Jackson, Rives Pettus, Birmingham, for appellee.
Where cause was heard on oral testimony before the court, the finding will be accorded the presumption of correctness unless clearly wrong. State ex rel. Turner v. Baumhauer, 234 Ala. 286,174 So. 514. Claims of property rights which have been permitted to slumber without assertion or recognition for twenty years are presumed to have no legal existence. Jellerson v. Pettus, 132 Ala. 671, 32 So. 663; Black v. Pratt Coal Coke Co., 85 Ala. 504, 5 So. 89; Moran v. Horsky, 178 U.S. 205,20 S.Ct. 856, 44 L.Ed. 1038; Kidd v. Borum, 181 Ala. 144,61 So. 100, Ann.Cas. 1915C, 1226; Benson v. Pickens Co., 253 Ala. 134,43 So.2d 113. The suit not being commenced within the statutory period it is barred. The statute is not tolled by the period respondents were out of the State. Mann v. Smith, 158 Tenn. 463, 14 S.W.2d 722; Peters v. Tuell Dairy Co., 250 Ala. 600,35 So.2d 344. The one year statute upon discovery of fraud does not absolve one of diligence. Facts constituting fraud are deemed to be discovered when they ought to have been in determining whether action is barred. Code 1940, Tit. 7, ? 42; Williams v. Bedenbaugh, 215 Ala. 200, 110 So. 286; Taylor v. South N. A. R. Co., C.C., 13 F. 152; Peters Mineral Land Co. v. Hooper, 208 Ala. 324, 329, 94 So. 606; American Bonding Co. v. Fourth Nat. Bank, 206 Ala. 639, 91 So. 480; Fletcher v. First Nat. Bank, 244 Ala. 98, 954, 11 So.2d 854; Butler v. Guaranty Sav. Loan Ass’n, 251 Ala. 449, 37 So.2d 638. Rules of laches in equity or statute of limitations apply unless special circumstances avoiding such bars are averred and proved. Drummond v. Drummond, 232 Ala. 401, 165 So. 428; Meeks v. Miller, 214 Ala. 684, 685, 108 So. 864. Recitals of foreclosure deed, duly recorded are prima facie evidence of facts stated thereon, as to transfer of mortgage. The evidence shows respondents entered into possession and held adversely for more than ten years. Davis v. Ashburn, 224 Ala. 572,Page 515
574, 141 So. 226; Oxford v. Estes, 229 Ala. 606,158 So. 534; Smith v. Roberts, 62 Ala. 83; Barclay v. Smith, 66 Ala. 230.
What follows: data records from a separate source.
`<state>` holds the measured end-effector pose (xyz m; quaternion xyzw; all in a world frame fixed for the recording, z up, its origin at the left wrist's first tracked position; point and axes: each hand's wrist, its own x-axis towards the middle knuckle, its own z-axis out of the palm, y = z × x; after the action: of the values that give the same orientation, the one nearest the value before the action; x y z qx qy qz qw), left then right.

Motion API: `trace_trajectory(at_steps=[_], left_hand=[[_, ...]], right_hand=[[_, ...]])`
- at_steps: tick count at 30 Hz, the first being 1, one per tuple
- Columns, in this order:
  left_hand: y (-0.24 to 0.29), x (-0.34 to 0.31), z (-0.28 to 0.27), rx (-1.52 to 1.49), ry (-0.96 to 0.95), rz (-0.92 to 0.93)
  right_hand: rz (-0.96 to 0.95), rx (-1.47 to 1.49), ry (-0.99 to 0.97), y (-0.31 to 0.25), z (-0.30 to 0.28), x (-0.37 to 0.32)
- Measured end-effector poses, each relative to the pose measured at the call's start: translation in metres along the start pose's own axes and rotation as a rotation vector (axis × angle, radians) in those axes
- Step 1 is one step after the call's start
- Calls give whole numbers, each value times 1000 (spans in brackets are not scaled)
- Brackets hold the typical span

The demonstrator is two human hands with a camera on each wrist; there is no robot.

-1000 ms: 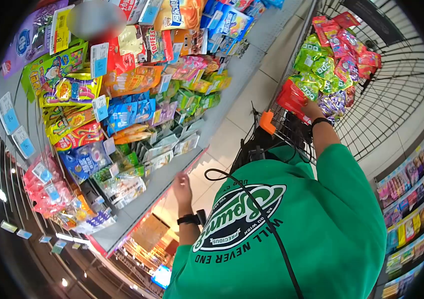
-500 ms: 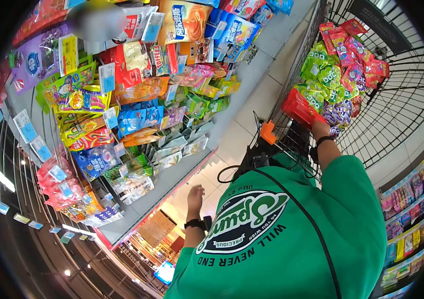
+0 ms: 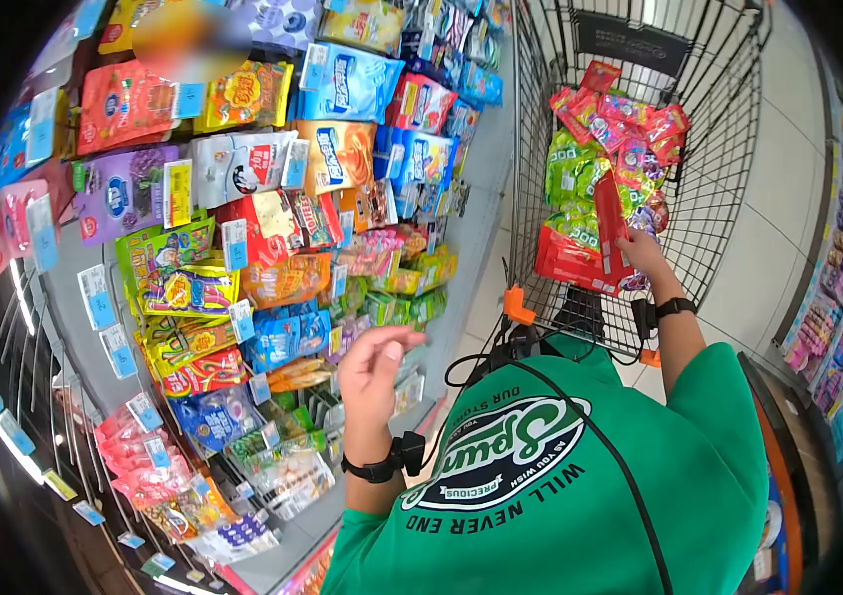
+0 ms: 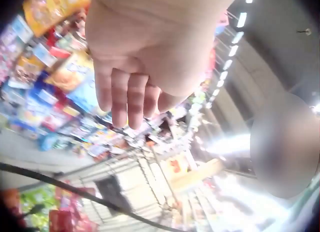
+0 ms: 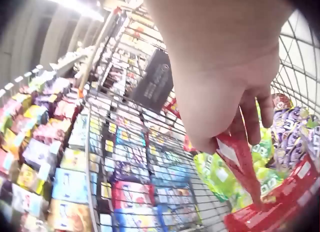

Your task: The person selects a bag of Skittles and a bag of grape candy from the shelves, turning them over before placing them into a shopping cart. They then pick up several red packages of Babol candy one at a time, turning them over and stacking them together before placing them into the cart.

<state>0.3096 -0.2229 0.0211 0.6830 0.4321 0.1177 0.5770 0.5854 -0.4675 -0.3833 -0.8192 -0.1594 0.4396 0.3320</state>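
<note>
My right hand (image 3: pixel 646 255) pinches the edge of a red packet (image 3: pixel 610 223) over the cart, just above another red packet (image 3: pixel 570 263). The right wrist view has the hand (image 5: pixel 227 87) with thumb and fingers on the upright red packet (image 5: pixel 240 164); a second red packet (image 5: pixel 280 204) lies below it. Green packets (image 3: pixel 572 169) and pink-red packets (image 3: pixel 630 119) are heaped beside them. Raised near the shelf, my left hand (image 3: pixel 372 377) holds nothing, its fingers loosely bent; in the left wrist view this hand (image 4: pixel 145 57) hangs with relaxed fingers.
Shelves of bagged sweets (image 3: pixel 288 253) with price tags stand on the left. The wire cart (image 3: pixel 719 149) is ahead, with orange corner pieces (image 3: pixel 517 305) near me. Another stocked shelf (image 3: pixel 828 297) runs along the right. A black cable (image 3: pixel 605 436) crosses the shirt.
The view has turned, so the cart appears more upright and central. My left hand has risen beside the shelf. In my right hand a red packet now stands upright, apart from another red one below.
</note>
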Motion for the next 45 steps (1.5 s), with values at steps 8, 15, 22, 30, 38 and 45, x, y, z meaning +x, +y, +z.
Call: trace_trajectory(at_steps=[8,15,22,30,38,45], left_hand=[[24,9,-12,246,-335,403],[-32,-38,-80,-345,-452,510],[-110,-93,-211,-403,257,339],[-127,-108,-274,-580,665,464],[-149,-92,-281,-588,621,452],[-142,-88,-289,-638,594,459]], right_hand=[[-405,180,411,-217,-32,-143],[-1289,-239,143,-401,69,-315],[-1497,-293,-202,-448,175,-345],[-1481,-307,-179,-481,226,-358],[-1395,-317,-95,-482,236,-360],[-1376,-290,-53,-482,242,-364]])
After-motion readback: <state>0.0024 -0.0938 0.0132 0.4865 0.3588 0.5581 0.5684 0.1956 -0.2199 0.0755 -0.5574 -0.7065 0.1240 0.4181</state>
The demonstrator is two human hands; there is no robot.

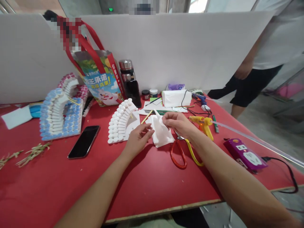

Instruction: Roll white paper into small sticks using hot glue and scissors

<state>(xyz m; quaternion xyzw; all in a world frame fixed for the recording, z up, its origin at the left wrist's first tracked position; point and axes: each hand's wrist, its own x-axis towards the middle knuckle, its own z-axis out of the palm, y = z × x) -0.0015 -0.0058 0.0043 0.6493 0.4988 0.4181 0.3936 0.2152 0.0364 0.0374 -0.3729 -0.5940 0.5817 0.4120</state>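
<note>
My right hand (178,123) pinches the raised upper edge of a thin white sheet of paper (161,131), part of a small loose stack on the red table. Left of the stack, my left hand (140,136) has its fingers apart and curved toward the sheets, holding nothing. Behind that hand stands a curved white piece (120,123) built of thin strips with round white tips. A thin yellowish stick (146,117) lies between this piece and the stack. Scissors (178,155) with red and yellow handles rest below my right hand, their blades partly hidden.
A yellow glue gun (205,123) with a long clear stick, and a purple power strip (245,155), are at right. On the left are a phone (84,142), a blue-and-white curved piece (60,112), and a shopping bag (102,79). A person (266,53) stands beyond the white partition (180,47).
</note>
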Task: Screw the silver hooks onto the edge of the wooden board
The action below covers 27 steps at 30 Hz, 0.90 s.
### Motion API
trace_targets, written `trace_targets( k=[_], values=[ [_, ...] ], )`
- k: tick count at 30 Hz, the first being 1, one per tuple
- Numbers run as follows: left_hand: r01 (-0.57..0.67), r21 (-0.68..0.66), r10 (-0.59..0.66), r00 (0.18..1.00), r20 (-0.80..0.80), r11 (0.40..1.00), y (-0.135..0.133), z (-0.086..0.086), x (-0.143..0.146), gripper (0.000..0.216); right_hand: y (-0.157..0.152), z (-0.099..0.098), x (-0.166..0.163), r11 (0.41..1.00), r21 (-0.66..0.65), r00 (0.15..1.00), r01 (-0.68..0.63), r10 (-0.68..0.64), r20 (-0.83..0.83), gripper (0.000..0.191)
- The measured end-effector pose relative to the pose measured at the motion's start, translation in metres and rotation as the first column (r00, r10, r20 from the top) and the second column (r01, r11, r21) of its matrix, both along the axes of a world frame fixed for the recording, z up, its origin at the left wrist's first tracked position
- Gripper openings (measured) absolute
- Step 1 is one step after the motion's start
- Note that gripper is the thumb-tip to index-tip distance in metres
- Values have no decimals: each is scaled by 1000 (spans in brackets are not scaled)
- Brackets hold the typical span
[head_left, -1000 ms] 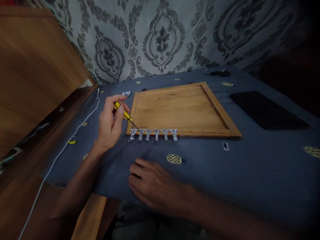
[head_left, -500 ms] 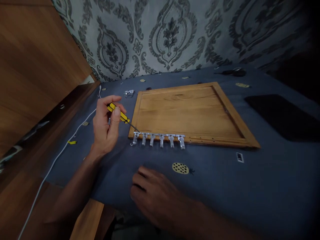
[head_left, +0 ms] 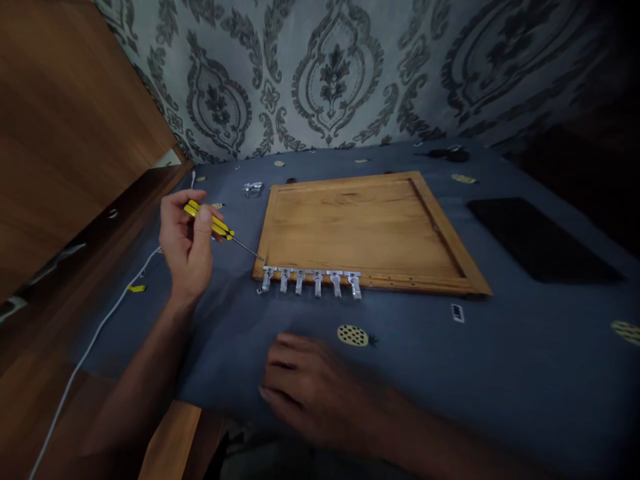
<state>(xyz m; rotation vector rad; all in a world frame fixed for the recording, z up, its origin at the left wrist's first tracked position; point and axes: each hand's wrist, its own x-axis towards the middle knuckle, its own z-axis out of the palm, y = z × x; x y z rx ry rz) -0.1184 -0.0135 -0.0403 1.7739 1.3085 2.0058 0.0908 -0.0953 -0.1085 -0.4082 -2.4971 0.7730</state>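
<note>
My left hand (head_left: pixel 187 247) is closed round the yellow-and-black handle of a screwdriver (head_left: pixel 215 223). Its thin shaft slants down to the right, and the tip is close to the near left corner of a framed wooden panel (head_left: pixel 350 223). Several small T-shaped silver metal fittings (head_left: pixel 318 283) line the panel's near edge, their narrow ends hanging over it. To the right of them, small dark holes show along that edge. My right hand (head_left: pixel 315 387) rests palm down on the blue cloth in front of the panel, fingers curled under; whatever they hold, if anything, is hidden.
Behind the panel's left corner lies a loose silver fitting (head_left: pixel 253 189). A flat black object (head_left: pixel 543 239) is on the right, and a dark tool (head_left: pixel 447 154) lies at the back. A white cable (head_left: pixel 105 323) runs along the left, beside a wooden cabinet (head_left: pixel 75 133).
My left hand and the screwdriver have shifted left, the tip pulling slightly back from the end fitting. The whole view has turned a little; my right hand stays curled on the cloth.
</note>
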Motion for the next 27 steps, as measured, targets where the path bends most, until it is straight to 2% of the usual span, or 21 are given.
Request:
trace_targets(
  k=[2,5,9,12,16,19,27],
  values=[
    [38,-11,-35,981,191,999,11,-3,-8,23,1,0,0,995,-100,1000,-17,14,-27,34],
    [136,-102,-74,881,467,985,31,-12,-18,15,3,1,1,973,-232,999,9,-21,-50,44],
    [272,-208,-83,769,633,940,54,-23,-29,11,4,4,0,951,-305,996,53,-70,-45,46],
    [316,-248,-49,702,711,916,66,-33,-40,14,4,5,-2,964,-257,997,71,-80,-25,46],
    [330,-309,55,599,799,892,75,-48,-59,18,1,6,-5,992,-95,997,82,-81,9,42],
    [358,-351,107,553,826,865,79,-59,-68,20,-2,8,-6,994,-16,993,104,-103,64,38],
    [371,-373,83,605,792,850,82,-70,-65,22,-6,10,-8,987,57,982,151,-157,108,40]
  ],
)
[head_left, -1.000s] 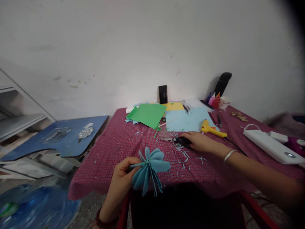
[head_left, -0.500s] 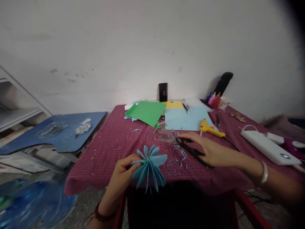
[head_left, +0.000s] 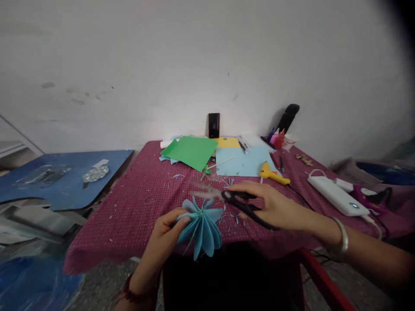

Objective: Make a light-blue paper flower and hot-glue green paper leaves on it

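Between the thumb and fingers of my left hand (head_left: 170, 229) is a light blue paper flower (head_left: 202, 231), its petals fanned out over the table's front edge. My right hand (head_left: 269, 205) is closed round the black handles of a pair of scissors (head_left: 238, 201). The blades point left, slightly blurred, just above and behind the flower's upper petals; whether they touch is hard to tell. Thin paper trimmings (head_left: 231, 218) lie scattered on the checked red tablecloth (head_left: 139, 198) beneath the scissors.
A green sheet (head_left: 194, 151) and a light blue sheet (head_left: 240, 162) lie further back, with a yellow glue gun (head_left: 272, 174) at their right. A phone (head_left: 214, 125) leans on the wall. At right sits a white power strip (head_left: 335, 194); a blue table (head_left: 71, 177) stands left.
The scissors have moved left, so the blades now hover by the flower's upper petals. The flower has turned slightly in my left hand. The camera view has shifted a little to the right.
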`<state>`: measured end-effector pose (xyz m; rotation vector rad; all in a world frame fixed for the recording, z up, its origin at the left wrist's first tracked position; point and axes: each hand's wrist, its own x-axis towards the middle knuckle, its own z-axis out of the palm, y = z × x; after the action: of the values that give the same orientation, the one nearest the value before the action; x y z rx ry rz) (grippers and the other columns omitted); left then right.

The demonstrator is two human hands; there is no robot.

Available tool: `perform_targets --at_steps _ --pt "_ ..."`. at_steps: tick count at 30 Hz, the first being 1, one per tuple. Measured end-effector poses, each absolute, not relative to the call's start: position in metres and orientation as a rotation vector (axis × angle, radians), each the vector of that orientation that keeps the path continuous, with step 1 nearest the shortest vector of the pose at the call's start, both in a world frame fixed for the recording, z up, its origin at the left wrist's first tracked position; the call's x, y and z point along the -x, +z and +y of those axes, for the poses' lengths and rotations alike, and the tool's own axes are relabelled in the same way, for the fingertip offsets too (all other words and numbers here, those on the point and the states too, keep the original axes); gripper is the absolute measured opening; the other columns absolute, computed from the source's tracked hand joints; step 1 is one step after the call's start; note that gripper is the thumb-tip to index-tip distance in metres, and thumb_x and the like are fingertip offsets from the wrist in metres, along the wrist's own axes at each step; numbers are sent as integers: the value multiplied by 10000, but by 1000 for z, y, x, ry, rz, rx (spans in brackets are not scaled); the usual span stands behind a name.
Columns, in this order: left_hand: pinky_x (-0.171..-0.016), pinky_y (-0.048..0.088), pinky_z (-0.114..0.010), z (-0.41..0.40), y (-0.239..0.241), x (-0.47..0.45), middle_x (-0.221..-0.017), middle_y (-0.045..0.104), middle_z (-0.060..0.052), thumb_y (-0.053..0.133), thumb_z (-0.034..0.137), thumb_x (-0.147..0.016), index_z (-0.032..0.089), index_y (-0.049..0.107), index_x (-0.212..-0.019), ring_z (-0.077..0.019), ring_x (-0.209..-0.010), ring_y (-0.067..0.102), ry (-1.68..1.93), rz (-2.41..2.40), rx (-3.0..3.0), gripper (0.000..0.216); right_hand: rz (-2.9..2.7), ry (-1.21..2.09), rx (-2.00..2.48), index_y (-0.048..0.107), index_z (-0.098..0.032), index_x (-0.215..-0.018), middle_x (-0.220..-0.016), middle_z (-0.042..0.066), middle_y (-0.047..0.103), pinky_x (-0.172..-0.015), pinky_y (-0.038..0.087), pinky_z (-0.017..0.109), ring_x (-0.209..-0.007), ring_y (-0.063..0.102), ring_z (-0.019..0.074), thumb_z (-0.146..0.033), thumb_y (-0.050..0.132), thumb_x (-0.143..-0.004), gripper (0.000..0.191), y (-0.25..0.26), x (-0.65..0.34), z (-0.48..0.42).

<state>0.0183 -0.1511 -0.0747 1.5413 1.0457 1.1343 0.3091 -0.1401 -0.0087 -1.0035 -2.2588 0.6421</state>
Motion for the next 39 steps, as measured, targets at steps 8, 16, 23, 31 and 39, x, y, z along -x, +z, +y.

The original bill in this cause was filed on October 31, 1946 by Howard Moss and others as executors and trustees under the will of C. L. Moss, deceased, against Mrs. Ida Davitt, Mrs. Louis Davitt Swanson, John E. Davitt and Morris Improvement Company, a corporation. The purpose of the suit is for an accounting in connection with certain property formerly owned by the Morris Improvement Company, a corporation, and in connection therewith to set aside what is claimed to be an invalid foreclosure of a mortgage made by that company on its property. Mrs. Ida Davitt is the former wife of A. E. Davitt. They were divorced. Mrs. Louis Davitt Swanson and John E. Davitt are their children. They constitute the majority stockholders in the Morris Improvement Company and the complainants, who claim through C. L. Moss, deceased, are minority stockholders. C. L. Moss, deceased, was a brother of Mrs. Ida Davitt.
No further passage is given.